§ **Exercise prompt**: Would you return the lines between the one holding "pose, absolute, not" and the one holding "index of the", inclusive, and only those, exactly as they stand in the listing below?

*** Given material Section Begins ***

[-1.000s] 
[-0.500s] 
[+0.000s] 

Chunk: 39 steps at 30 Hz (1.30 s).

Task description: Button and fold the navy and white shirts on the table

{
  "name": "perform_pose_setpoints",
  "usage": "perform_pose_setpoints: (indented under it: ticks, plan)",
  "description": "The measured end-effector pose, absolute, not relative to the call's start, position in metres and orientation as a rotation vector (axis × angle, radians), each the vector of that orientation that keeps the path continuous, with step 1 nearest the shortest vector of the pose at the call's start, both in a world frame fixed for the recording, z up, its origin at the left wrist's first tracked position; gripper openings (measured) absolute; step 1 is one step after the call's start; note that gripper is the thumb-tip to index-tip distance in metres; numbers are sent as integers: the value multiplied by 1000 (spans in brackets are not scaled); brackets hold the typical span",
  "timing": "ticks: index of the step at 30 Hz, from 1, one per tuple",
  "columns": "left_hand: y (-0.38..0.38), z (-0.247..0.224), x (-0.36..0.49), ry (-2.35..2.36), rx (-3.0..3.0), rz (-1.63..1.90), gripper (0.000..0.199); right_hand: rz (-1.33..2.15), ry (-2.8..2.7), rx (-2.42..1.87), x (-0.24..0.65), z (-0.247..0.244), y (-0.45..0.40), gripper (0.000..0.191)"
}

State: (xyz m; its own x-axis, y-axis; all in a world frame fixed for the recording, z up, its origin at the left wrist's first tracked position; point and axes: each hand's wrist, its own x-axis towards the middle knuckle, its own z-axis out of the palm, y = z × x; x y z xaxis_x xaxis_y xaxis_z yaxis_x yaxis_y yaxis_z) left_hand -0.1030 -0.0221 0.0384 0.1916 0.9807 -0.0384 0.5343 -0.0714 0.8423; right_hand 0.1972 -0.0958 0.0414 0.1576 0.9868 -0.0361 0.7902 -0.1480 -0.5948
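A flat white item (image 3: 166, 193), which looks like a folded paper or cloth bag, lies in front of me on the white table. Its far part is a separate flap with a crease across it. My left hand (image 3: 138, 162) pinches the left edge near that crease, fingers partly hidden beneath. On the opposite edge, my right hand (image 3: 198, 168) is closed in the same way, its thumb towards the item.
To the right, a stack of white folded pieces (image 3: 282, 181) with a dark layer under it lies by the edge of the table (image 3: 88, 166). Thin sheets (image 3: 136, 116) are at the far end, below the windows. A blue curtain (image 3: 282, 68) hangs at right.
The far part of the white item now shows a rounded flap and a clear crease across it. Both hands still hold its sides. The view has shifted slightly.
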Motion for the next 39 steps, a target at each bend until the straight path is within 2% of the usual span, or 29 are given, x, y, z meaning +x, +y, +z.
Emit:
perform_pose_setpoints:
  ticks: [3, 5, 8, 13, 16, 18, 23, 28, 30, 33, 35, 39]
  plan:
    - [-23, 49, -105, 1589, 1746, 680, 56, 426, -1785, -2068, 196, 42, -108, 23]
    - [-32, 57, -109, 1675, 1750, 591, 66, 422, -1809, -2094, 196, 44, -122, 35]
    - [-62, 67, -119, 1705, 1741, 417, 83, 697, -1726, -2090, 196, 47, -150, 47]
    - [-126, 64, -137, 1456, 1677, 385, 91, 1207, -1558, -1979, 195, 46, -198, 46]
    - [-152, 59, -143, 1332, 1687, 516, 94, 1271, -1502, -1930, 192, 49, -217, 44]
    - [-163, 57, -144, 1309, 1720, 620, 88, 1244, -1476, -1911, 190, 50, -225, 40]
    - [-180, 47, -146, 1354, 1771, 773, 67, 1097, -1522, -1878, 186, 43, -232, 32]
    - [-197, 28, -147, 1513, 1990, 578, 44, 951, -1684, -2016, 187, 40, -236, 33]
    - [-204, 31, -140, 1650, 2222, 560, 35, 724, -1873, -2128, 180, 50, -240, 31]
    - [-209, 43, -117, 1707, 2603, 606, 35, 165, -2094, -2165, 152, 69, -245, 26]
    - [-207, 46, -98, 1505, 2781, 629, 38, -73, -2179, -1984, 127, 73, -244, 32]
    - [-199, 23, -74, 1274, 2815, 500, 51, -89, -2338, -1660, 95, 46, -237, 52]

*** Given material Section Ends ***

§ **Output below**:
  "description": "The measured end-effector pose, absolute, not relative to the call's start, position in metres and orientation as a rotation vector (axis × angle, radians), each the vector of that orientation that keeps the path continuous, with step 1 nearest the shortest vector of the pose at the call's start, both in a world frame fixed for the recording, z up, its origin at the left wrist's first tracked position; gripper openings (measured) absolute; step 1 is one step after the call's start; note that gripper is the thumb-tip to index-tip distance in metres; numbers are sent as integers: the value multiplied by 1000 (spans in brackets are not scaled); brackets hold the typical span",
  "timing": "ticks: index of the step at 30 Hz, from 1, one per tuple",

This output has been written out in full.